Diagnosis of head and neck cancer
The hospital specialist will ask you about your symptoms and
medical history, and will examine you by:
- Holding a mirror at the back of your mouth to look at the
mouth and throat
- Passing a tiny flexible telescope (nasoendoscope) into your
nose to look at your nose and throat, or through your nose into
your sinuses (nasopharyngoscopy)
- Taking a sample of any areas that might be cancer (biopsy).
The first two procedures can last a few minutes and may feel
uncomfortable. You may be offered a local anaesthetic (lozenge in
mouth), to numb your mouth for a few minutes. An anaesthetic spray
may be used to numb the back of your throat. It is important not
to eat or drink anything for about 1 hour after your throat is
sprayed, until your throat stops feeling numb. While your throat
is numb, food or drink may go down your windpipe when you try to
swallow, causing you to choke.
Only taking a biopsy –a sample of cells from the abnormal area
– and examining it under a microscope can make a definite
diagnosis.
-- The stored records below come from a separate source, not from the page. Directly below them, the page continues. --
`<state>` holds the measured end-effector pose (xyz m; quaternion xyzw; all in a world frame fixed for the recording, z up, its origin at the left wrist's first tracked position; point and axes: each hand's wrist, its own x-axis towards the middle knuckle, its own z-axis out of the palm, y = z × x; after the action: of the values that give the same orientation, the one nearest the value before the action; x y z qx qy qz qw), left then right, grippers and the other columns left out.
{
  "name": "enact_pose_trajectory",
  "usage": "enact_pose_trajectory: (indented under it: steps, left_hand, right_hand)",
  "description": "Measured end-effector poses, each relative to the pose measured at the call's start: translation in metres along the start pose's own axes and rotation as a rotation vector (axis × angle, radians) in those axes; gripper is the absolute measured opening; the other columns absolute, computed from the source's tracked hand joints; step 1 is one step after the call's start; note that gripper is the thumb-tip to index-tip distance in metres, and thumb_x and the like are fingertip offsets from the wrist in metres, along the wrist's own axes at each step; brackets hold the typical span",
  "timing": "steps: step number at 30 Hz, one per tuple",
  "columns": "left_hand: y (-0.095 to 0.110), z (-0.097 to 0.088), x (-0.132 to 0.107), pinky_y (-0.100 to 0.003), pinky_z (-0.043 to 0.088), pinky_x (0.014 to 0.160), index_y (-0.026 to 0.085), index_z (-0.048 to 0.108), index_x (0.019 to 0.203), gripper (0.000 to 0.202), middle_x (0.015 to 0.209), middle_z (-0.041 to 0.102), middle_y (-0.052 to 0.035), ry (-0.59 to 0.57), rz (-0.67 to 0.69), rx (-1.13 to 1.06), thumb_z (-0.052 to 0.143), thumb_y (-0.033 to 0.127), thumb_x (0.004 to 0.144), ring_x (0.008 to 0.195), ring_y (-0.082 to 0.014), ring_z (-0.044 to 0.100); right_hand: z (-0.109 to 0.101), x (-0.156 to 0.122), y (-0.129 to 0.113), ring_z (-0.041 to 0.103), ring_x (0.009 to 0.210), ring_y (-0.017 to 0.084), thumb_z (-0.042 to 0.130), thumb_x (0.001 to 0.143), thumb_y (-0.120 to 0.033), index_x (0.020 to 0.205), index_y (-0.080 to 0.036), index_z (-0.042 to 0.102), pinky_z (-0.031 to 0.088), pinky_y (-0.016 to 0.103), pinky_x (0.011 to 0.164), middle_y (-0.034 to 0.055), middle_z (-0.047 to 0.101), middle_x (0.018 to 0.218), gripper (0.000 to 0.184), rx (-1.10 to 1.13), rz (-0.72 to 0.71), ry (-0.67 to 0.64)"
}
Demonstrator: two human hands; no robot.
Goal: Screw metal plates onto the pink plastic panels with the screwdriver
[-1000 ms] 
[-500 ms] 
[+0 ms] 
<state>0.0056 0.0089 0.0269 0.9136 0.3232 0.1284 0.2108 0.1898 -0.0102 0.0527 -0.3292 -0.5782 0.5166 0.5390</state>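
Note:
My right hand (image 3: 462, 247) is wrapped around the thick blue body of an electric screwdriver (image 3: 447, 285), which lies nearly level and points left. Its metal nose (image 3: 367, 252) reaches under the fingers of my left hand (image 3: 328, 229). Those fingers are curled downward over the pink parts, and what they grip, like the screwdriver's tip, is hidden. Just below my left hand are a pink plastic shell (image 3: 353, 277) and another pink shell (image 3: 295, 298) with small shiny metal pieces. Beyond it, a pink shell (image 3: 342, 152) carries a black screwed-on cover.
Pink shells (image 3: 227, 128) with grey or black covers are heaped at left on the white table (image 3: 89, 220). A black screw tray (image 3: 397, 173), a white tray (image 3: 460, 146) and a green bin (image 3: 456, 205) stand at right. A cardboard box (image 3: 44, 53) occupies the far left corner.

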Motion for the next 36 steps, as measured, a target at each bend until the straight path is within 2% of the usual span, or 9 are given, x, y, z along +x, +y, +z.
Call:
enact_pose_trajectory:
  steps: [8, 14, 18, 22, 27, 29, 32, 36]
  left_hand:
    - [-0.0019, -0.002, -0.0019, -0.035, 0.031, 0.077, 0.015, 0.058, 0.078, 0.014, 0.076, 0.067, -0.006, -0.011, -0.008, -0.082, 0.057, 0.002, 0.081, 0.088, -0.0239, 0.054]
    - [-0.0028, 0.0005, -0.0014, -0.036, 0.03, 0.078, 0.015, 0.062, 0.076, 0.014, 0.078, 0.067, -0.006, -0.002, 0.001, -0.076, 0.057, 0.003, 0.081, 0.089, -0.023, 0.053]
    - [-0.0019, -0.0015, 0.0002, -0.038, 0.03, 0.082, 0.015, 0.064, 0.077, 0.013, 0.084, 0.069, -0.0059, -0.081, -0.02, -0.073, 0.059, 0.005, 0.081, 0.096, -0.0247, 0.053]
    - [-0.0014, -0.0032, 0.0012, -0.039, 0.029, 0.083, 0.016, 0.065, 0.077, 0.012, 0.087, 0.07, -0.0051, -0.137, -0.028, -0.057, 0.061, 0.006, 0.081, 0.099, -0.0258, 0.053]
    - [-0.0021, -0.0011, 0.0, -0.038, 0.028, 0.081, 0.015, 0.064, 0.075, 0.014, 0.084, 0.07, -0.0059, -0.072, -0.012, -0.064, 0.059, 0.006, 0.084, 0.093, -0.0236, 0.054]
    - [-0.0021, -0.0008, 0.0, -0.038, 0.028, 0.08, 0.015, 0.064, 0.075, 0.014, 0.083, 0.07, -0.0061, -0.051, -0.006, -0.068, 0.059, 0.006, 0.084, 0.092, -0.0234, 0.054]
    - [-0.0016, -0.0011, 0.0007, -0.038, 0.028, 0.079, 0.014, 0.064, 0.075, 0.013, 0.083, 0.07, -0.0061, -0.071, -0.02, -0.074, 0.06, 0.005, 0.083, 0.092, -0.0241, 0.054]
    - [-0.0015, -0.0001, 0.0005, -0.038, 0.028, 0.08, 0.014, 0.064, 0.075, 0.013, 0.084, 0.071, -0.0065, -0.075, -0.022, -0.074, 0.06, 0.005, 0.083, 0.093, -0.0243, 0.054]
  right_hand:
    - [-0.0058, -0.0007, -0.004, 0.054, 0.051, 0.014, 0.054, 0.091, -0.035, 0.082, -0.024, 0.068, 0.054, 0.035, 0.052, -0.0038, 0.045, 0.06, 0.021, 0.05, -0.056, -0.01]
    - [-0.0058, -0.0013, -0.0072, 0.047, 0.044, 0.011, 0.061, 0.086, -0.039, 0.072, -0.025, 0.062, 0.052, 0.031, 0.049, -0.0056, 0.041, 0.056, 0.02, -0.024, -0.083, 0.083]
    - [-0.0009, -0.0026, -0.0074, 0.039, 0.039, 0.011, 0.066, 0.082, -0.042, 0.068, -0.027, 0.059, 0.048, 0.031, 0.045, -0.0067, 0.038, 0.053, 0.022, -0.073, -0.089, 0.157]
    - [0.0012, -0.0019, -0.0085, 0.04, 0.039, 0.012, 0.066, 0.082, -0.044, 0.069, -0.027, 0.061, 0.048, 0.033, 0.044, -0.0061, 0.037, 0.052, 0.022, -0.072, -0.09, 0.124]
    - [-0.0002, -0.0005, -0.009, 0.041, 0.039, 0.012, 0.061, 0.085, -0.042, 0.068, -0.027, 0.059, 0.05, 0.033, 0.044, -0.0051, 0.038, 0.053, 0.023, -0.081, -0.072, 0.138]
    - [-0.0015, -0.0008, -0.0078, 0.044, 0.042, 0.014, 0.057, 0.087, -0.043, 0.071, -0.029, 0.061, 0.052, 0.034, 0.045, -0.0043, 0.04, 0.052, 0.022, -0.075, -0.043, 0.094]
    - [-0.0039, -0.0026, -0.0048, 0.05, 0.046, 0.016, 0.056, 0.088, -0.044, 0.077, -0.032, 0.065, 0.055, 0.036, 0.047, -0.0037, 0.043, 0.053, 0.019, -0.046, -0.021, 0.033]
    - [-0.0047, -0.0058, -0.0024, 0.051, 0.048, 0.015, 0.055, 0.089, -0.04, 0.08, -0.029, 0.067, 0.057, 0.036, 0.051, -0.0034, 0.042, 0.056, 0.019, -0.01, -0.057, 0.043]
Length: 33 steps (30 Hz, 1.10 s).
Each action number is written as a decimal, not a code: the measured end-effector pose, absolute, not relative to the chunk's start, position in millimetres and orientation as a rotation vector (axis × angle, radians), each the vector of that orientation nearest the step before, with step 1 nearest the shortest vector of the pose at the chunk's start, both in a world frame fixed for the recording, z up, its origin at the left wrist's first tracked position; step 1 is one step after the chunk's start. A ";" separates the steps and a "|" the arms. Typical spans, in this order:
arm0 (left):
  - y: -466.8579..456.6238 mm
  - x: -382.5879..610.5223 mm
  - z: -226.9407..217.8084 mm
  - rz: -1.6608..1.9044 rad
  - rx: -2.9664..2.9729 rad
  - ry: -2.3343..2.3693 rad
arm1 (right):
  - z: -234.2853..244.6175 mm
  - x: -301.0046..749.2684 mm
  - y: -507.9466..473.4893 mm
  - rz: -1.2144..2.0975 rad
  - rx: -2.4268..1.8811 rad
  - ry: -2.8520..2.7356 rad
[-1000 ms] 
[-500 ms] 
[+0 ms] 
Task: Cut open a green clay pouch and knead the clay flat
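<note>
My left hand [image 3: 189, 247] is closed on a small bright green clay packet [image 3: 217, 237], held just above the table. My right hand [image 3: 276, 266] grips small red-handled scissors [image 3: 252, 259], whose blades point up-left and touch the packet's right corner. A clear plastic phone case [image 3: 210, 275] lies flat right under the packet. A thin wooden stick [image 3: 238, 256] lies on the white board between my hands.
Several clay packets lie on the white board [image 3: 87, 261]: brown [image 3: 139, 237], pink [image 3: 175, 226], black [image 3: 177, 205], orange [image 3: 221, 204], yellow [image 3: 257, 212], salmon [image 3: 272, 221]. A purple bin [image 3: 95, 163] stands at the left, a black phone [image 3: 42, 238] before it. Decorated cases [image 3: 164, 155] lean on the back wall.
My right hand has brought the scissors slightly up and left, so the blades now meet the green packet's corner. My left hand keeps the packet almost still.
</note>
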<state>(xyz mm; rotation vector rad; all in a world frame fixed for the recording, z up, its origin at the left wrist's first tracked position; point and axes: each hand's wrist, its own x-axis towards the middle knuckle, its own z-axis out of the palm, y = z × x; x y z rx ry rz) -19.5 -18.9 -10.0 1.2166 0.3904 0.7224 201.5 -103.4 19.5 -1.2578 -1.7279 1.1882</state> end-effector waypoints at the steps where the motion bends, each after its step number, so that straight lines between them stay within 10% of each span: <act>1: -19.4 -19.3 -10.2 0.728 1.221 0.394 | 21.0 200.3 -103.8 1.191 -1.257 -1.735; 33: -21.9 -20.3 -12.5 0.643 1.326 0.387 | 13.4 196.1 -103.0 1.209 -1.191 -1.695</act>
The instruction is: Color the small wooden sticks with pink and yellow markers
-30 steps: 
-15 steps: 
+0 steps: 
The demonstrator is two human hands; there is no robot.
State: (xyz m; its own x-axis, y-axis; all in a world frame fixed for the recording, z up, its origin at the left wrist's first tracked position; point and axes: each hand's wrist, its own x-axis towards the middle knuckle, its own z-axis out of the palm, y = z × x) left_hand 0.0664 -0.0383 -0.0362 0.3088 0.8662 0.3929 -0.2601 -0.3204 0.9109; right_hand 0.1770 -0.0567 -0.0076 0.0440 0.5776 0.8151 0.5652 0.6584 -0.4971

The doctor may decide it is possible to take a biopsy
in the clinic. Local anaesthetic is used to numb the area from
which the biopsy will be taken. A very fine needle or special
tweezers is used to remove a small piece of the abnormal tissue.
However, it is most likely that a biopsy will need to be taken
under a general anaesthetic. This will involve a day visit to the
hospital and sometimes an overnight stay. A
CT (CAT) scan or
MRI scan may be performed
before taking a biopsy to help identify the affected areas.